Transcribe the data below in full, exactly.

── DATASET CONTENT ──

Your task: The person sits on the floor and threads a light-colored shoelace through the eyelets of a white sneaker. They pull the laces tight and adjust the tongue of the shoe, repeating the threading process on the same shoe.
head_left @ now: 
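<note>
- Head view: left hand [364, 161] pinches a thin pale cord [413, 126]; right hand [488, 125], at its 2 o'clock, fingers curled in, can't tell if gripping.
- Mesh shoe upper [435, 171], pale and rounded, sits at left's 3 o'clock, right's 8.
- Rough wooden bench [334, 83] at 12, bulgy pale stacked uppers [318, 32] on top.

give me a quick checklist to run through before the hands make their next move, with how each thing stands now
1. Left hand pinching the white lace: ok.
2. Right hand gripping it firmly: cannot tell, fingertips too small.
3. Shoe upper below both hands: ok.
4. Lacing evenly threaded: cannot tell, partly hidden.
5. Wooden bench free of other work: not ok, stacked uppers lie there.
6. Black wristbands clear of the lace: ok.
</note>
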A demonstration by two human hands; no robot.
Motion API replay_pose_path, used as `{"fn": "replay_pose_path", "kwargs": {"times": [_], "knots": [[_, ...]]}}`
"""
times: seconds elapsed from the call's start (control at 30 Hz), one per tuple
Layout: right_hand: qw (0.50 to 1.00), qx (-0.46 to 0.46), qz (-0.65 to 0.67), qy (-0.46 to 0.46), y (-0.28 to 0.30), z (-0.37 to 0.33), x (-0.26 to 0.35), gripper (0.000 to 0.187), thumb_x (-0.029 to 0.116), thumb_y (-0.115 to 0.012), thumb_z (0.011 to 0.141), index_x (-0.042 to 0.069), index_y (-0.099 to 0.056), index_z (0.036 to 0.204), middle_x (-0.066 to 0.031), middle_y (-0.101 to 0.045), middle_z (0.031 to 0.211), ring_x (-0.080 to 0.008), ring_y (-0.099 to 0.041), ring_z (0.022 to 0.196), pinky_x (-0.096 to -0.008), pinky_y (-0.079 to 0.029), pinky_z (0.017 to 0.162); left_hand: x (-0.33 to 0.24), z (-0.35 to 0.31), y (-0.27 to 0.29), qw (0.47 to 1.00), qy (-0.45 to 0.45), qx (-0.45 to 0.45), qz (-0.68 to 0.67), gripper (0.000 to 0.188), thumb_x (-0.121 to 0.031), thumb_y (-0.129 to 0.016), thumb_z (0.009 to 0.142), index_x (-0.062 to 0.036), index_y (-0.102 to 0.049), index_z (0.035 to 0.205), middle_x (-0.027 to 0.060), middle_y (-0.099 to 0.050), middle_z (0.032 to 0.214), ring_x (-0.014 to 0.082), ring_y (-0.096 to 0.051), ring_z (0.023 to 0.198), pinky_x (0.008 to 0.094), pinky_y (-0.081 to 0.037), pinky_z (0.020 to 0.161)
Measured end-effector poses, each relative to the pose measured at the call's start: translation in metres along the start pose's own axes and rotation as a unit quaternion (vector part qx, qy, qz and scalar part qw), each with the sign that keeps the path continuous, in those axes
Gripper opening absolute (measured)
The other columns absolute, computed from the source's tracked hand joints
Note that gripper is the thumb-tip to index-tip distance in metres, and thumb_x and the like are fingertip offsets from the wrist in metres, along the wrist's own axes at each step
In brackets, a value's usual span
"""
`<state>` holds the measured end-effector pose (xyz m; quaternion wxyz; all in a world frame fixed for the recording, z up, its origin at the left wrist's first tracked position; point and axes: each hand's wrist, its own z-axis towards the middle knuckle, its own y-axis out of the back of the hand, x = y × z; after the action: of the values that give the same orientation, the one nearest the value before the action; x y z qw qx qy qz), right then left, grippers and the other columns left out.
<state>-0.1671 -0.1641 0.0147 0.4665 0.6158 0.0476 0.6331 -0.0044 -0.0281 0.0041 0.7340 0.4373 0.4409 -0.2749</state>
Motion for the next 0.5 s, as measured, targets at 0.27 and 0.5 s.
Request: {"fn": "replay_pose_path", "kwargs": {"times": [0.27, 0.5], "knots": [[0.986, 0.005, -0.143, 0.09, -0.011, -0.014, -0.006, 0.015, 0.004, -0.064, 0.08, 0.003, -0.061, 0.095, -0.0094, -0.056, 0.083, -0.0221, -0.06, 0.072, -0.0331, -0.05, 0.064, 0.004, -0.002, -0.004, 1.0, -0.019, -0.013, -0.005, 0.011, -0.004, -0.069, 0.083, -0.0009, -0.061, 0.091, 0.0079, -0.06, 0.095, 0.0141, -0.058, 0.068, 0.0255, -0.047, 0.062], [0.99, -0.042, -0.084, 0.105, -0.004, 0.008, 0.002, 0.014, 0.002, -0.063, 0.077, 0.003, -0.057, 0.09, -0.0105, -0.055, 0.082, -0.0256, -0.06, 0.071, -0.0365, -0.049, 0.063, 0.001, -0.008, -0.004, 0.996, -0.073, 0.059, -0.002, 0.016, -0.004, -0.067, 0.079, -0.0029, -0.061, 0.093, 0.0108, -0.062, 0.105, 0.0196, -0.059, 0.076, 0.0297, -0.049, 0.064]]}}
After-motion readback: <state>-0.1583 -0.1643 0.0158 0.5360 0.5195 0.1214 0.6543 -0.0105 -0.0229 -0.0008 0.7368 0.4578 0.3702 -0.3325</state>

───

#### EXPECTED OUTPUT
Your task: The person sits on the floor and threads a light-colored shoelace through the eyelets of a white sneaker. They pull the laces tight and adjust the tongue of the shoe, repeating the threading process on the same shoe.
head_left @ now: 
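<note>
- Head view: left hand [364, 161] pinches a thin pale cord [413, 126]; right hand [488, 125], at its 2 o'clock, fingers curled in, can't tell if gripping.
- Mesh shoe upper [435, 171], pale and rounded, sits at left's 3 o'clock, right's 8.
- Rough wooden bench [334, 83] at 12, bulgy pale stacked uppers [318, 32] on top.

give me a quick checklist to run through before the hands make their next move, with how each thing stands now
1. Left hand pinching the white lace: ok.
2. Right hand gripping it firmly: cannot tell, fingertips too small.
3. Shoe upper below both hands: ok.
4. Lacing evenly threaded: cannot tell, partly hidden.
5. Wooden bench free of other work: not ok, stacked uppers lie there.
6. Black wristbands clear of the lace: ok.
</note>
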A demonstration by two human hands; no robot.
Motion API replay_pose_path, used as `{"fn": "replay_pose_path", "kwargs": {"times": [_], "knots": [[_, ...]]}}`
"""
times: seconds elapsed from the call's start (control at 30 Hz), one per tuple
Layout: right_hand: qw (0.50 to 1.00), qx (-0.46 to 0.46), qz (-0.65 to 0.67), qy (-0.46 to 0.46), y (-0.28 to 0.30), z (-0.37 to 0.33), x (-0.26 to 0.35), gripper (0.000 to 0.187), thumb_x (-0.029 to 0.116), thumb_y (-0.115 to 0.012), thumb_z (0.011 to 0.141), index_x (-0.042 to 0.069), index_y (-0.099 to 0.056), index_z (0.036 to 0.204), middle_x (-0.066 to 0.031), middle_y (-0.101 to 0.045), middle_z (0.031 to 0.211), ring_x (-0.080 to 0.008), ring_y (-0.099 to 0.041), ring_z (0.022 to 0.196), pinky_x (-0.096 to -0.008), pinky_y (-0.079 to 0.029), pinky_z (0.017 to 0.162); left_hand: x (-0.33 to 0.24), z (-0.35 to 0.31), y (-0.27 to 0.29), qw (0.47 to 1.00), qy (-0.45 to 0.45), qx (-0.45 to 0.45), qz (-0.68 to 0.67), gripper (0.000 to 0.188), thumb_x (-0.121 to 0.031), thumb_y (-0.129 to 0.016), thumb_z (0.009 to 0.142), index_x (-0.062 to 0.036), index_y (-0.102 to 0.049), index_z (0.035 to 0.205), middle_x (-0.027 to 0.060), middle_y (-0.099 to 0.050), middle_z (0.032 to 0.214), ring_x (-0.014 to 0.082), ring_y (-0.096 to 0.051), ring_z (0.023 to 0.198), pinky_x (0.008 to 0.094), pinky_y (-0.081 to 0.037), pinky_z (0.020 to 0.161)
Measured end-effector poses, each relative to the pose measured at the call's start: translation in metres along the start pose's own axes and rotation as a unit quaternion (vector part qx, qy, qz and scalar part qw), each with the sign that keeps the path continuous, in those axes
Gripper opening absolute (measured)
The other columns absolute, computed from the source's tracked hand joints
Note that gripper is the thumb-tip to index-tip distance in metres, and thumb_x and the like are fingertip offsets from the wrist in metres, along the wrist's own axes at each step
In brackets, a value's usual span
"""
`<state>` holds the measured end-effector pose (xyz m; quaternion wxyz; all in a world frame fixed for the recording, z up, its origin at the left wrist's first tracked position; point and axes: each hand's wrist, its own z-axis towards the middle knuckle, its own y-axis out of the back of the hand, x = y × z; after the action: of the values that give the same orientation, the one nearest the value before the action; x y z qw qx qy qz), right then left, grippers and the other columns left out.
<state>-0.1671 -0.1641 0.0147 0.4665 0.6158 0.0476 0.6331 -0.0044 -0.0281 0.0041 0.7340 0.4373 0.4409 -0.2749</state>
Motion for the next 0.5 s, as measured, targets at 0.27 and 0.5 s.
Request: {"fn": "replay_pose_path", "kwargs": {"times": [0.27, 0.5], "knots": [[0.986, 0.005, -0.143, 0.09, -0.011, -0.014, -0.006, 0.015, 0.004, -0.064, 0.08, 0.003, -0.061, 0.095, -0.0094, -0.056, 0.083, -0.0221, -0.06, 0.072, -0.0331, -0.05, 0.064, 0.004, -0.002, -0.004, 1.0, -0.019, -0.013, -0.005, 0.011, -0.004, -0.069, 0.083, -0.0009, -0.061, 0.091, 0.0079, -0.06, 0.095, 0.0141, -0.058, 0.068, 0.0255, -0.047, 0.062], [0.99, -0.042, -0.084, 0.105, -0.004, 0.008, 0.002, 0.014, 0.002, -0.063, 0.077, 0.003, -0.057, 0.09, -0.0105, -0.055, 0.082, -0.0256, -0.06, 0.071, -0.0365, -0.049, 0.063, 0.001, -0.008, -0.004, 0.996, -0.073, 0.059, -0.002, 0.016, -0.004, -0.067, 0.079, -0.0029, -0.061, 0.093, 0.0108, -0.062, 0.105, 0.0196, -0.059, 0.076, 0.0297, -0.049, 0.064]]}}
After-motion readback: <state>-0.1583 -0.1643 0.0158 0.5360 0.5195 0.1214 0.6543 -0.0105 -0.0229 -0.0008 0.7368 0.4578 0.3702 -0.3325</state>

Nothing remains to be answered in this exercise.